The Cincinnati Bengals head into the 2026 season with their best odds to win the Super Bowl in years, sitting at +2000 at DraftKings, the second-best mark in the AFC North behind only Baltimore. That number has become one of the more popular futures bets on Ohio online sports betting boards this offseason, reflecting a roster that looks more complete than any Joe Burrow has played on since the team's run to Super Bowl LVI. Still, two variables will decide whether this is finally the year Cincinnati gets over the hump: Burrow's health and the impact of a stacked defensive line built around new addition Dexter Lawrence.

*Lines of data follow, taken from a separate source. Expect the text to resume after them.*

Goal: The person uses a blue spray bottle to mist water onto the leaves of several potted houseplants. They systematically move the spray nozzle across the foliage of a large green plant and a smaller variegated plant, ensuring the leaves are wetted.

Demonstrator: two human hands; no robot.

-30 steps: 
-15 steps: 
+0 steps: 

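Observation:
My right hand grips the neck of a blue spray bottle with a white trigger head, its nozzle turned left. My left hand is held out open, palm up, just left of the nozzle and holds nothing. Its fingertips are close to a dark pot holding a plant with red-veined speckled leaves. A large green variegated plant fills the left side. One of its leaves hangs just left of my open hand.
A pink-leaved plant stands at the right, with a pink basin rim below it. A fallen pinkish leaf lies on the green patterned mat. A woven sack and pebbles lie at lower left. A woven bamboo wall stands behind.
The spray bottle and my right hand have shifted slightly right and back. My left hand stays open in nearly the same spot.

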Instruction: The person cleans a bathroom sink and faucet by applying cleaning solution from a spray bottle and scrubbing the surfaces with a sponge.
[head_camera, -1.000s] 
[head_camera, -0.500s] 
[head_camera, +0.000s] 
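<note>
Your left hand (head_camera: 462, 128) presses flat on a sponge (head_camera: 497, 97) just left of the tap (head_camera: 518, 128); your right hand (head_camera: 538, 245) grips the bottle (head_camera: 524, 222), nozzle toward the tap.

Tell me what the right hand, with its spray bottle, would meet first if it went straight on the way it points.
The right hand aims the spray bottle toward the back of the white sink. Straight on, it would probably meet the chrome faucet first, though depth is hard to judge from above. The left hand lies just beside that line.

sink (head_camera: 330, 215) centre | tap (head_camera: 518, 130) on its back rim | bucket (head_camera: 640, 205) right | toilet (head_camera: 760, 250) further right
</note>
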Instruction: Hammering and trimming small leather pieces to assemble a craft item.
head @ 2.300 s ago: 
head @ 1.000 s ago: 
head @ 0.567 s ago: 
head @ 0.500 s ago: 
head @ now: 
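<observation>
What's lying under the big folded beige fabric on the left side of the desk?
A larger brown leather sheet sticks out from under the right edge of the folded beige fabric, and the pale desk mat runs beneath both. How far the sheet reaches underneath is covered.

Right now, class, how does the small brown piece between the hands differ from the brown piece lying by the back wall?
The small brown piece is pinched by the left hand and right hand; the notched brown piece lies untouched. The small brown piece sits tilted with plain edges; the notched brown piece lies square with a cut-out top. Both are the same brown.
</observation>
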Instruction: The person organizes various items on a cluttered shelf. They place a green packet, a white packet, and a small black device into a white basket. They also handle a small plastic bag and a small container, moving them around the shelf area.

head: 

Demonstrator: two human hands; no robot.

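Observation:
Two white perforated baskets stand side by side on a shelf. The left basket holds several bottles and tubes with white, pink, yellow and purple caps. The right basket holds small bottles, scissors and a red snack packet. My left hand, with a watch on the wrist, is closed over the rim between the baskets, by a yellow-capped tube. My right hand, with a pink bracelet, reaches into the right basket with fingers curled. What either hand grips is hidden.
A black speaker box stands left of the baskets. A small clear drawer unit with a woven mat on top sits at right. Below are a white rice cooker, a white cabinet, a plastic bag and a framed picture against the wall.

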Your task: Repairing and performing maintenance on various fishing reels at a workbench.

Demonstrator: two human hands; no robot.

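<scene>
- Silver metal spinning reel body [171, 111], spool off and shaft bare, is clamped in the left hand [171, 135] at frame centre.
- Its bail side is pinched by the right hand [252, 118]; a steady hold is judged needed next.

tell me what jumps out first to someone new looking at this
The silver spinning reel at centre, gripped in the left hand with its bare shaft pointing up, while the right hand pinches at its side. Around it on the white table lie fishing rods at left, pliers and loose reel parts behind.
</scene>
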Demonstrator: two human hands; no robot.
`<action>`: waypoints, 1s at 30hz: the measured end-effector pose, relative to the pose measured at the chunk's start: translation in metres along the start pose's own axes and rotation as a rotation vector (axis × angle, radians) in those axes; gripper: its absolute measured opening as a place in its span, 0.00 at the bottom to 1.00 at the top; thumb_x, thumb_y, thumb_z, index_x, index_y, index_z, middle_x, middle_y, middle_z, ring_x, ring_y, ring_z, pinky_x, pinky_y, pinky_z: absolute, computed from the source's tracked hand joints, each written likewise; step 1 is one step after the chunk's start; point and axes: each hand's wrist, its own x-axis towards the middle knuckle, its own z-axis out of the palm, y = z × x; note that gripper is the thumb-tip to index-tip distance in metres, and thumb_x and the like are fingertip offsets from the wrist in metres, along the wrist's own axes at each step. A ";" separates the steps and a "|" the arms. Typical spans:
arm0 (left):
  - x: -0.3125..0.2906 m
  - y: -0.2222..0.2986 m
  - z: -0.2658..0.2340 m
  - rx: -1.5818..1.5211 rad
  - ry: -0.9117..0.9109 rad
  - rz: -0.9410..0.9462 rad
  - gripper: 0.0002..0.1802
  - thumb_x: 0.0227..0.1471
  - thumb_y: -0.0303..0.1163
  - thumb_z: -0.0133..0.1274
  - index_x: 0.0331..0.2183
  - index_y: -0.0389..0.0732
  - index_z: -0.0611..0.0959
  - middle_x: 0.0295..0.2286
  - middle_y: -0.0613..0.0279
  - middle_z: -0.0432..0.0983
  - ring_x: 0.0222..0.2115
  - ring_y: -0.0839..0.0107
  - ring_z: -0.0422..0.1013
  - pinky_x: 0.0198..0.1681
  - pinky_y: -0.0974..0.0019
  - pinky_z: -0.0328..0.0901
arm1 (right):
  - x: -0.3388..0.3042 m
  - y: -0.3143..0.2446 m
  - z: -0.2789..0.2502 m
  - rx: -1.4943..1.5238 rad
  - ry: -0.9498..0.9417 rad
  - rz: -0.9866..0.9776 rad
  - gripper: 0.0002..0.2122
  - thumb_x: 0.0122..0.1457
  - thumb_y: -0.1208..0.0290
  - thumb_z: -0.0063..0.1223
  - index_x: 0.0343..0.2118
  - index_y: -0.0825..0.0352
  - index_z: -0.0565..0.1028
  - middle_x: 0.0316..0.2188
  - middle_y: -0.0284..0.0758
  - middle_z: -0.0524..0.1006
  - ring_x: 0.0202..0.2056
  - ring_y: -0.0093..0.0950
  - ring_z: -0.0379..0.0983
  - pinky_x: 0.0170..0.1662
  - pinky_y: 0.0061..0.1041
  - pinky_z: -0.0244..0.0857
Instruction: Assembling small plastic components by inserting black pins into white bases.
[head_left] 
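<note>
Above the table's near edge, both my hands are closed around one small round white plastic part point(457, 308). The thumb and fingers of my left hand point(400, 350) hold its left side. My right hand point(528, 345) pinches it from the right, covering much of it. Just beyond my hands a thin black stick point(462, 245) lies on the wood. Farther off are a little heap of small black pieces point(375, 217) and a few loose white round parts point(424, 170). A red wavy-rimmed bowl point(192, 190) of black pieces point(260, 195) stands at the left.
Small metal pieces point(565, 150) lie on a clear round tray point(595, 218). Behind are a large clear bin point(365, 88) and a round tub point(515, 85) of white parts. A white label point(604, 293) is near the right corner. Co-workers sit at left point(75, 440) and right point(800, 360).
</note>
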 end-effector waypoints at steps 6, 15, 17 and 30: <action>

Burrow's Health Is Still the Biggest Question Mark
No storyline matters more to Cincinnati's outlook than the availability of its franchise quarterback. Burrow has been sidelined by injury in three of the last three seasons, most recently missing nine games in 2025 with a turf toe injury that derailed what many expected to be a bounce-back year. Every projection built around the Bengals' current odds, including the numbers being offered on Ohio sports betting apps, assumes a full, healthy season from Burrow, and that assumption alone is doing a lot of the heavy lifting.
When healthy, Burrow has proven he can carry this team to the sport's biggest stage. He has already reached a Super Bowl and two AFC Championship games, and this offseason he has been outspoken about his belief in this roster, calling it the most talented group he has played with in Cincinnati. He has gone so far as to predict a Super Bowl run in 2026. Bettors backing that number are essentially betting that this is the season his body finally cooperates for all seventeen games.
Dexter Lawrence Changes the Defensive Equation
The other half of the equation is the defense, which ranked near the bottom of the league against both the run and the pass in 2025. Cincinnati addressed that directly by trading a first-round pick to the Giants for Pro Bowl defensive tackle Dexter Lawrence, a move that was widely seen as uncharacteristic for a front office that rarely spends draft capital this aggressively. Lawrence joins Jonathan Allen up front, giving the Bengals an interior presence they have lacked in recent years, while Boye Mafe and safety Bryan Cook were added to round out the unit.
Oddsmakers have taken notice, though cautiously. The Bengals' Super Bowl number moved only modestly after the trade, suggesting the market views the deal as meaningful but not transformative on its own. That reaction aligns with the team's broader positioning: real progress paired with real risk. The Bengals are favored in the majority of their games this season and have one of the easier schedules in the league, but three straight years without a playoff appearance means the margin for error is thin.
If Burrow stays on the field and the retooled defensive line performs the way Cincinnati expects, +2000 could look like a bargain by midseason. If the injury history repeats itself, the Bengals' AFC North standing behind Baltimore will matter far less than the health report on their franchise quarterback.